O presidente da Câmara, Arthur Lira (PP-AL), chegou a afirmar que a PEC do voto impresso ainda poderia ser levada ao plenário. Segundo ele, as comissões funcionam de maneira opinativa e não terminativa. Só que, na prática, a PEC 135 foi arquivada. Dificilmente o assunto será levado para decisão final dos 513 parlamentares, em votação aberta e nominal, com quórum qualificado de três quintos – mínimo de 308 votos para aprovação. Cabe a Bolsonaro reverter o “dificilmente”, apelando para o bom senso do aliado Lira, que não vai ter interesse em ser igualado a outros políticos alagoanos ilustres – como “Renan Calheiros”, por exemplo.

Mal resolvida a questão do voto impresso, que precisa ser revertida de derrota parcial em vitória, Bolsonaro tem de encarar a partida com o Poder Supremo. Será dentro ou fora das quatro linhas da Constituição? Os togados jogam bonito na narrativa, mas apelam para faltas violentas no campo institucional. No caso das mudanças em favor da transparência eleitoral, os membros do STF e do TSE (eles se confundem) fizeram pressão (espúria) sobre parlamentares. Agora, não adianta chorar, reclamar, nem chamar o VAR. A partida seguirá no tapetão? Bolsonaro terá de mudar o tom do discurso. Como estamos no presidencialismo (pelo menos em tese), caberá ao presidente convocar os presidentes do Senado, da Câmara e do STF para aquela discussão de relação.
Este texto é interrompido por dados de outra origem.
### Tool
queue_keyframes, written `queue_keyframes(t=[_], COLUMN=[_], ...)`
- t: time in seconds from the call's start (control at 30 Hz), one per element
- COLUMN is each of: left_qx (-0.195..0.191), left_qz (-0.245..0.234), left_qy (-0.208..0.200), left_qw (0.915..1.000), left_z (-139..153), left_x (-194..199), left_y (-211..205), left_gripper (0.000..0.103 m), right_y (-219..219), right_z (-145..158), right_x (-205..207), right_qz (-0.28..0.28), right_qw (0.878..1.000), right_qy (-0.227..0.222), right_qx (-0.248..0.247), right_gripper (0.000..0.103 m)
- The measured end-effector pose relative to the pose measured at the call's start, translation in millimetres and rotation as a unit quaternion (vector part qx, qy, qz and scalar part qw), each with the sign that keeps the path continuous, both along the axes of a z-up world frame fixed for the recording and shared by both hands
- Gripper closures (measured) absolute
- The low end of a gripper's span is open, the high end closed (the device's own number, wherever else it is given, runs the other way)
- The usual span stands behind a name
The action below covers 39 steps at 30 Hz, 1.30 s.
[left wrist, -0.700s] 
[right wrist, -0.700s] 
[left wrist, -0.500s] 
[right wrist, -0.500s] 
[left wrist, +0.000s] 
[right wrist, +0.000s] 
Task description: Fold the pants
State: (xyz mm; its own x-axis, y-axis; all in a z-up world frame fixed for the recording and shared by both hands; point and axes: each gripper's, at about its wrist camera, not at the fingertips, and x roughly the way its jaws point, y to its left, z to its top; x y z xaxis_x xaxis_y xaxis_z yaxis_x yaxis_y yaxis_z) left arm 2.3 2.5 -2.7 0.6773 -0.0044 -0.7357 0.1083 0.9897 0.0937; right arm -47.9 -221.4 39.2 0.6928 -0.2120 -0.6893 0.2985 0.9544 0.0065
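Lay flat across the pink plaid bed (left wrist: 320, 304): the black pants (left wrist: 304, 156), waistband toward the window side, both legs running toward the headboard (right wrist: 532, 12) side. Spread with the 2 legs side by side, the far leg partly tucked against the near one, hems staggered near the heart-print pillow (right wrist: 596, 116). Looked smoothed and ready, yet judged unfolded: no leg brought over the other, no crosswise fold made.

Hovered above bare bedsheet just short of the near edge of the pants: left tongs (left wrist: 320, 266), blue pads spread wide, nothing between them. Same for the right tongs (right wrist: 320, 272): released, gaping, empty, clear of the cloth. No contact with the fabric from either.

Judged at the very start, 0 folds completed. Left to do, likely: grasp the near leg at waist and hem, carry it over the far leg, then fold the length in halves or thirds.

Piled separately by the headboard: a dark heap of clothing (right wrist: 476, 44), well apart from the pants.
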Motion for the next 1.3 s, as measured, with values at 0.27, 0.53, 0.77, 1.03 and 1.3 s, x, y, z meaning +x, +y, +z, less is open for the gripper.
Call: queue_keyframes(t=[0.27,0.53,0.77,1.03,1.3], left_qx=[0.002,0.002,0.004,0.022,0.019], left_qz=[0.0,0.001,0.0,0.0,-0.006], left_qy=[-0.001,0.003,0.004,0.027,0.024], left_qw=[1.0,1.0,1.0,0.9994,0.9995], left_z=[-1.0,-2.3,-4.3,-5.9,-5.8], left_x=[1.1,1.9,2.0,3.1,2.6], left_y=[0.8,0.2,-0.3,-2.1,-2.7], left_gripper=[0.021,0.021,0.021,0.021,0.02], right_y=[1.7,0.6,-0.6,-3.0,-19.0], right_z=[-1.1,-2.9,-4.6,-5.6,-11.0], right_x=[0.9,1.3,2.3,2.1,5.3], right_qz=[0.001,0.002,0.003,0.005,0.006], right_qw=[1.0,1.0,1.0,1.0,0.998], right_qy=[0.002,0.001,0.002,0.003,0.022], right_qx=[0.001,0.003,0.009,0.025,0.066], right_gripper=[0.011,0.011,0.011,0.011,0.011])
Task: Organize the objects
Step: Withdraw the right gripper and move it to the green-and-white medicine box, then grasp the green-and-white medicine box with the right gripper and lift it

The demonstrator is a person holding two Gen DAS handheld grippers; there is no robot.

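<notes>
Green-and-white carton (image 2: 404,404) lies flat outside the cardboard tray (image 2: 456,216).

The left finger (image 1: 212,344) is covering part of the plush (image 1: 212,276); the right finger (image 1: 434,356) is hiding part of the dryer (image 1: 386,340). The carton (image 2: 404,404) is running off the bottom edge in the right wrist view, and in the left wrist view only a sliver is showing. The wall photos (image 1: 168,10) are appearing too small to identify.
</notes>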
Ontem, Luiz Fux jogou para a galera. Saiu em defesa corporativa dos ministros Luís Roberto Barroso e Alexandre de Moraes, proclamando que não promoveria mais a reunião com os três poderes. Fux errou. Quem tem de convocar (ou convidar para) o encontro é Jair Bolsonaro, o Presidente da República.
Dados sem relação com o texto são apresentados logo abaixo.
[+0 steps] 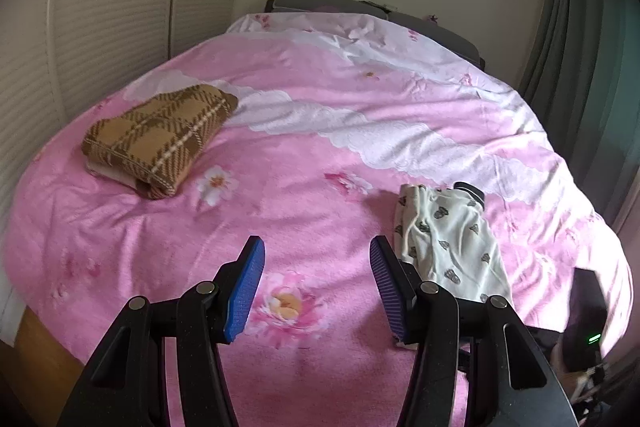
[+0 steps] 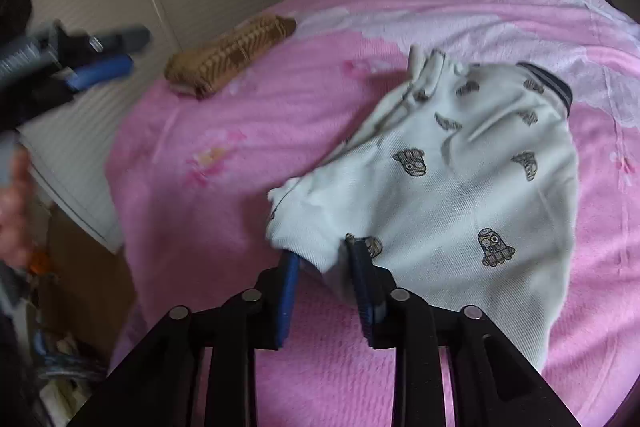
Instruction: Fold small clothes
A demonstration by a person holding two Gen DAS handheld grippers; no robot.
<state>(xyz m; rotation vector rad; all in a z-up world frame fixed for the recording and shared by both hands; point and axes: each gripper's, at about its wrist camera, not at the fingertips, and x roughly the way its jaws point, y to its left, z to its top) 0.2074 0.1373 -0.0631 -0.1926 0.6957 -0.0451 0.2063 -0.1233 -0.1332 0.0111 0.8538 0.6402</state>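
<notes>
A small white garment with dark cartoon prints (image 2: 460,187) lies on the pink floral bedspread (image 2: 240,131); it also shows in the left wrist view (image 1: 448,239) at the right. My right gripper (image 2: 322,257) has its blue pads around the garment's near left corner, with cloth between them. My left gripper (image 1: 316,259) is open and empty above the bedspread (image 1: 304,115), left of the garment; it appears blurred at the far left of the right wrist view (image 2: 108,59). A folded brown plaid garment (image 1: 160,137) lies at the bed's left, also in the right wrist view (image 2: 232,55).
White slatted wardrobe doors (image 1: 80,27) stand left of the bed. Grey pillows (image 1: 328,3) lie at the head. Green curtains (image 1: 580,39) hang at the right. Clutter (image 2: 60,347) sits on the floor left of the bed.
</notes>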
Fato concreto é que a temperatura está altíssima no inferno de Brasília. Se os poderes não baixarem a bola, vai dar merda. Aliás, para ser sincero na observação e análise, já deu. Já passou da hora de parar com as ameaças de golpes e com os golpes institucionais concretos. O povão está de saco cheio. Bolsonaro (ainda) tem grande apoio popular. O Poder Supremo nunca esteve tão impopular. Os militares, que não querem dar golpe, mas não aceitam sofrer golpes, estão com o presidente. Será necessário botar luva de pelica na pancadaria disputada com luta de boxe e muito xingamento mútuo (mesmo que usando palavras empoladas). Todos os “poderosos” devem fazer uma autocrítica: Quem realmente pratica ataques, ofensas e inverdades? Quem de fato faz agressões vazias e ameaças covardes? Quem usa o poder da força para influenciar outros poderes? Quem tenta deslegitimar as instituições? Quem persegue quem? Quem manda no Brasil: o presidente, o Congresso ou os “deuses” do Supremo?
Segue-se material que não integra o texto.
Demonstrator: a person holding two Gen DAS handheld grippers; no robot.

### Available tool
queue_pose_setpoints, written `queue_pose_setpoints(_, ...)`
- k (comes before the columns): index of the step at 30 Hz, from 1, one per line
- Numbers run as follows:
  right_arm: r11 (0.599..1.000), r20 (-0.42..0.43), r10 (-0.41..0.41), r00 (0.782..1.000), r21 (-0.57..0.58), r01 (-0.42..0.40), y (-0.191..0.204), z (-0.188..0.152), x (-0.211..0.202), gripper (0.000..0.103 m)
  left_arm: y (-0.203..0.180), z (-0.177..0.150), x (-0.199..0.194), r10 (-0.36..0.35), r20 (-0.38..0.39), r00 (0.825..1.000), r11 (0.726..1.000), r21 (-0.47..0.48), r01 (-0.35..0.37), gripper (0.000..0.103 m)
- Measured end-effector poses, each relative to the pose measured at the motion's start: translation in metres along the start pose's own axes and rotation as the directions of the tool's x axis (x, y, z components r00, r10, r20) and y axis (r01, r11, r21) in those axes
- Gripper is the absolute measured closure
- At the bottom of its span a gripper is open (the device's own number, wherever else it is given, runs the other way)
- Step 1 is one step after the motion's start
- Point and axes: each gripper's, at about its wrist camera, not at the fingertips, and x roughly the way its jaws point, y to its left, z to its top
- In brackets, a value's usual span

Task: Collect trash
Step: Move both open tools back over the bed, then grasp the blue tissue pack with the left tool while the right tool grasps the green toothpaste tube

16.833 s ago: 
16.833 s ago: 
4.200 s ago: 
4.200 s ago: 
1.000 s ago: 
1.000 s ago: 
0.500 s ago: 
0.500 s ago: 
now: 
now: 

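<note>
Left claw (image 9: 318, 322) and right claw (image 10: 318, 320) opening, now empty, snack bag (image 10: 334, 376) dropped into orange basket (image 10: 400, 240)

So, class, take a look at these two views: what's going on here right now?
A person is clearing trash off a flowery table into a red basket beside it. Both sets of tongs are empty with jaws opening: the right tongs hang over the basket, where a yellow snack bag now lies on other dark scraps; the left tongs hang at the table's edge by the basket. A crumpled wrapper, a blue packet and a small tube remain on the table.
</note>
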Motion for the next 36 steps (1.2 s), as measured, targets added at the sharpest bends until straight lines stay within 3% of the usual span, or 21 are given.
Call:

Um palpite? Ninguém se surpreende que ocorra um grande acordo de bastidores para que uma incômoda CPI do TSE seja trocada pelo caminho reaberto no Congresso Nacional para aprovar o voto impresso com recontagem de 100% dos votos na seção eleitoral. O Poder Supremo tem muito mais a perder com a CPI do que com a mudança no modelo eletrônico de votação. Resta aguardar para ver se os 11 togados terão tamanha sensibilidade para compreender a delicadeza do momento institucional brasileiro. A pressão nas ruas e na internet vai aumentar. Quem não liga para isso pode acabar que nem Maria Antonieta. E sem direito a comer brioches na hora do “juízo final”.